● TO DO: Only the lines from the first line of the records through the line containing "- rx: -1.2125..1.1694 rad" belong in the answer. Copy them exactly.

● RECORDS:
-------------------------

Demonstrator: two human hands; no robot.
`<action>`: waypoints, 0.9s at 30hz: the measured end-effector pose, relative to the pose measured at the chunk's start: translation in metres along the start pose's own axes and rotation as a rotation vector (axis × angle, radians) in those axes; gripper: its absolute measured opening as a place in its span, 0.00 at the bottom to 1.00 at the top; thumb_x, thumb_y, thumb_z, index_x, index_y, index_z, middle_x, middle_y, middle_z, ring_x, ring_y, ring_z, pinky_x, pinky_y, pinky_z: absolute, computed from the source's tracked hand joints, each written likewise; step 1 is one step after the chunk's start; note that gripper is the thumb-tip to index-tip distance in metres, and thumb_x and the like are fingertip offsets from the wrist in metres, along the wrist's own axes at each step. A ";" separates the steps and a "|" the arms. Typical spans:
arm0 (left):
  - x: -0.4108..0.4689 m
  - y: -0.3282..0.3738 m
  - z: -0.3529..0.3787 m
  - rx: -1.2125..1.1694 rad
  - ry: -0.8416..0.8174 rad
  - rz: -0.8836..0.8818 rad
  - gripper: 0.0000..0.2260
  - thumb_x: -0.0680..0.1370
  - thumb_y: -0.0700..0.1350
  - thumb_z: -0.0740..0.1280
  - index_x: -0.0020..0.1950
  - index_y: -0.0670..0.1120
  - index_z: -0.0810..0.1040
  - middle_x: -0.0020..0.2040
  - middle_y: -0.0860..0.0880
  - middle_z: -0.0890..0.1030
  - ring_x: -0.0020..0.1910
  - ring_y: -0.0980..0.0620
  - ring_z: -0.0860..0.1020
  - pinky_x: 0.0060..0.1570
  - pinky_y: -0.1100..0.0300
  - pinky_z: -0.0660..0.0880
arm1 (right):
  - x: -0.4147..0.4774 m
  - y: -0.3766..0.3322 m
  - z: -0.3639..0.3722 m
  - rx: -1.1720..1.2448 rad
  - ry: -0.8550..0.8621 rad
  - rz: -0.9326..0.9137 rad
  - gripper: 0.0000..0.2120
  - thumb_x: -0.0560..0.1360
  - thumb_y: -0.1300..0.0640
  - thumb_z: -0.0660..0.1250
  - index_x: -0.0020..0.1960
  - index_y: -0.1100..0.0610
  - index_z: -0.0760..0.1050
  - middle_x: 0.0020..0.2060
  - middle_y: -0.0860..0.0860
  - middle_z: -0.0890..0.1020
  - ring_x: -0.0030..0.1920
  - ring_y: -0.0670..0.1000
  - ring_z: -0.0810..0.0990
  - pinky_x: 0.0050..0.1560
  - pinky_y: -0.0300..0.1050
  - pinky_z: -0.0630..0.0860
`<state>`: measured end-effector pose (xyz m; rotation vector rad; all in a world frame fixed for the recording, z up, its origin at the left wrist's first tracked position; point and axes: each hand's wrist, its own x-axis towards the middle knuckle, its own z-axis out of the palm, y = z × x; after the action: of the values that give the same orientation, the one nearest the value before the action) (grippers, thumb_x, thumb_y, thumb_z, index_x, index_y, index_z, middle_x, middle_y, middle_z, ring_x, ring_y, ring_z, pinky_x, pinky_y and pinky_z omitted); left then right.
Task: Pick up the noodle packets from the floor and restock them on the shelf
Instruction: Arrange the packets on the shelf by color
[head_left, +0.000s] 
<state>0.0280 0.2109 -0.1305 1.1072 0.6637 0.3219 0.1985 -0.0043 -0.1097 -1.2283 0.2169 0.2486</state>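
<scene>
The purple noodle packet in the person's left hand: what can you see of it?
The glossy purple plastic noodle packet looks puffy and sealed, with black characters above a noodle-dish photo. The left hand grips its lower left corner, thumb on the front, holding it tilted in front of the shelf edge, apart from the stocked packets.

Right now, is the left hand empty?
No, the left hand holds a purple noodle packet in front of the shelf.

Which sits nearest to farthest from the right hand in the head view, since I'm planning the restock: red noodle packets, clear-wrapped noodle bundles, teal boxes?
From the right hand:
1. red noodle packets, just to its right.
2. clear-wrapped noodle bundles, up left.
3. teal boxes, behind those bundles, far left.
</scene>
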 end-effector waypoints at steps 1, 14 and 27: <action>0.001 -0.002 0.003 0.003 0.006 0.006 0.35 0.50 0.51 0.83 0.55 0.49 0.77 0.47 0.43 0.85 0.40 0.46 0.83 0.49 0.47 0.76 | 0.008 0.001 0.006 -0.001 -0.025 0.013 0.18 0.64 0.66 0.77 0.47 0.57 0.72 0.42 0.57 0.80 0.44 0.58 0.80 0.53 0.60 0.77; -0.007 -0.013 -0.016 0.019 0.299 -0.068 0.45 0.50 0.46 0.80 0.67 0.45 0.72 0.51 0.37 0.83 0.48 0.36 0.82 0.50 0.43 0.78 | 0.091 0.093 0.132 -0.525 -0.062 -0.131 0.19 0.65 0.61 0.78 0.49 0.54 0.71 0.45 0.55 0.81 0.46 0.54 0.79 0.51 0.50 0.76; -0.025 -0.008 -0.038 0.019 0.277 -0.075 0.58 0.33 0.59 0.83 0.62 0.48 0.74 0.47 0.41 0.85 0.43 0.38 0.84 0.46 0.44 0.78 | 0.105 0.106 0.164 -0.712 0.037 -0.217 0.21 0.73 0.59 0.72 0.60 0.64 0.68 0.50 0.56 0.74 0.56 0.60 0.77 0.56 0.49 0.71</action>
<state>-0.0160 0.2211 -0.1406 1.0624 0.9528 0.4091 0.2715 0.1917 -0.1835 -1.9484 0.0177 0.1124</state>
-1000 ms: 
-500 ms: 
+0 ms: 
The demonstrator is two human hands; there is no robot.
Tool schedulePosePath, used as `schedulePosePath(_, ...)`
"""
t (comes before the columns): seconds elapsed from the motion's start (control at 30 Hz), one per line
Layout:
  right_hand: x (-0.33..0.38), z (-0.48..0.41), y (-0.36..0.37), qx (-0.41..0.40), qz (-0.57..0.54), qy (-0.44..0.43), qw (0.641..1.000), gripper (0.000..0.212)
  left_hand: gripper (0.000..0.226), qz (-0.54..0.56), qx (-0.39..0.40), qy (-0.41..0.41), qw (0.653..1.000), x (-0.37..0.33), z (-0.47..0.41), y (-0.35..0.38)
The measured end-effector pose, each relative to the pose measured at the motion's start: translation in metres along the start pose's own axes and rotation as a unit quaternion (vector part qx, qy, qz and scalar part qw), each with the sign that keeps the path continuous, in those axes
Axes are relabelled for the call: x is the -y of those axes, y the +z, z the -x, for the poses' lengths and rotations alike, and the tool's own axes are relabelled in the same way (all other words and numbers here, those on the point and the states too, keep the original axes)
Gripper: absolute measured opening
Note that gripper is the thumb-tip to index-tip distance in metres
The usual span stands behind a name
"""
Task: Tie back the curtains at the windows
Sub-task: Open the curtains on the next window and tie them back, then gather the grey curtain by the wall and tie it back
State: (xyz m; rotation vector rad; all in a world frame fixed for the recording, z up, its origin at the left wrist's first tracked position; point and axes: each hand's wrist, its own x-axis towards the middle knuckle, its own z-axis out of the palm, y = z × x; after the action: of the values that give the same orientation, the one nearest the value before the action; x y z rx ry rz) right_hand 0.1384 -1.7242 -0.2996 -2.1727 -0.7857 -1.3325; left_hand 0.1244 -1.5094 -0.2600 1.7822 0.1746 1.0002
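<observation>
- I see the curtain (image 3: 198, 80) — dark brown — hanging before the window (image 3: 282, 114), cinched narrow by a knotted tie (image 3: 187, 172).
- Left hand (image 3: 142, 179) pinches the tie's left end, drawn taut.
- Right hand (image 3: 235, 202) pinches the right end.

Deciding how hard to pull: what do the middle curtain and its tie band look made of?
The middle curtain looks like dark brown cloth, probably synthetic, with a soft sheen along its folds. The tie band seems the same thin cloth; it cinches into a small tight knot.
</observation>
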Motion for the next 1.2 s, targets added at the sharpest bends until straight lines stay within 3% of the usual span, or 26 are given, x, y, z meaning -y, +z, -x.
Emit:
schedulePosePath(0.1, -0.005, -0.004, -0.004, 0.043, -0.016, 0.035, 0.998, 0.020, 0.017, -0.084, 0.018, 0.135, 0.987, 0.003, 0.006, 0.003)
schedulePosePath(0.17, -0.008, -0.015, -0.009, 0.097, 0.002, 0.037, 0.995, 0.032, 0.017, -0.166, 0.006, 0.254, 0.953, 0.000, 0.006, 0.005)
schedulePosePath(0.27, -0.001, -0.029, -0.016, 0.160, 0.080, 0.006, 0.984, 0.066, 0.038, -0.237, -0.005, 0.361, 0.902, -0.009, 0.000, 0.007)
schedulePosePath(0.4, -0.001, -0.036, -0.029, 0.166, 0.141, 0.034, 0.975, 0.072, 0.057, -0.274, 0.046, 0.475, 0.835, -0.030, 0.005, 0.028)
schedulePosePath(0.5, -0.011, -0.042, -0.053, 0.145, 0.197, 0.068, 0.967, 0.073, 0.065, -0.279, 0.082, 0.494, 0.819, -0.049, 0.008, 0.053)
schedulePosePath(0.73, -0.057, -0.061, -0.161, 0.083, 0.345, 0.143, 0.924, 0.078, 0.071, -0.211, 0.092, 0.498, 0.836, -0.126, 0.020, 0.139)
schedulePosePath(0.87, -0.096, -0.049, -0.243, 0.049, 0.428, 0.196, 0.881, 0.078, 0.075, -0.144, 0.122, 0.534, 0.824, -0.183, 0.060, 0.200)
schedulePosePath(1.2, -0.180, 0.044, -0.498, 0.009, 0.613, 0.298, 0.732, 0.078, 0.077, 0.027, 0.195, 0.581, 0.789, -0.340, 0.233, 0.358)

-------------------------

● SOLUTION TO THIS TASK:
Demonstrator: two human hands; no robot.
`<action>`: waypoints, 0.9s at 30hz: the measured end-effector pose, relative to the pose measured at the chunk's start: translation in metres along the start pose's own axes and rotation as a rotation vector (axis × angle, radians) in those axes; gripper: its absolute measured opening as a place in its span, 0.00 at the bottom to 1.00 at the top; thumb_x, thumb_y, thumb_z, index_x, index_y, index_z, middle_x, middle_y, middle_z, ring_x, ring_y, ring_z, pinky_x, pinky_y, pinky_z: absolute, computed from the source's tracked hand joints, each written likewise; step 1 is one step after the chunk's start; note that gripper is the thumb-tip to index-tip distance in metres, and thumb_x and the like are fingertip offsets from the wrist in metres, along the wrist's own axes at each step. A ";" separates the steps and a "|" the arms. Typical spans:
arm0 (left):
  - x: -0.4108..0.4689 m
  - y: -0.3282..0.3738 m
  - z: -0.3529..0.3787 m
  - rx: -1.2125..1.1694 rad

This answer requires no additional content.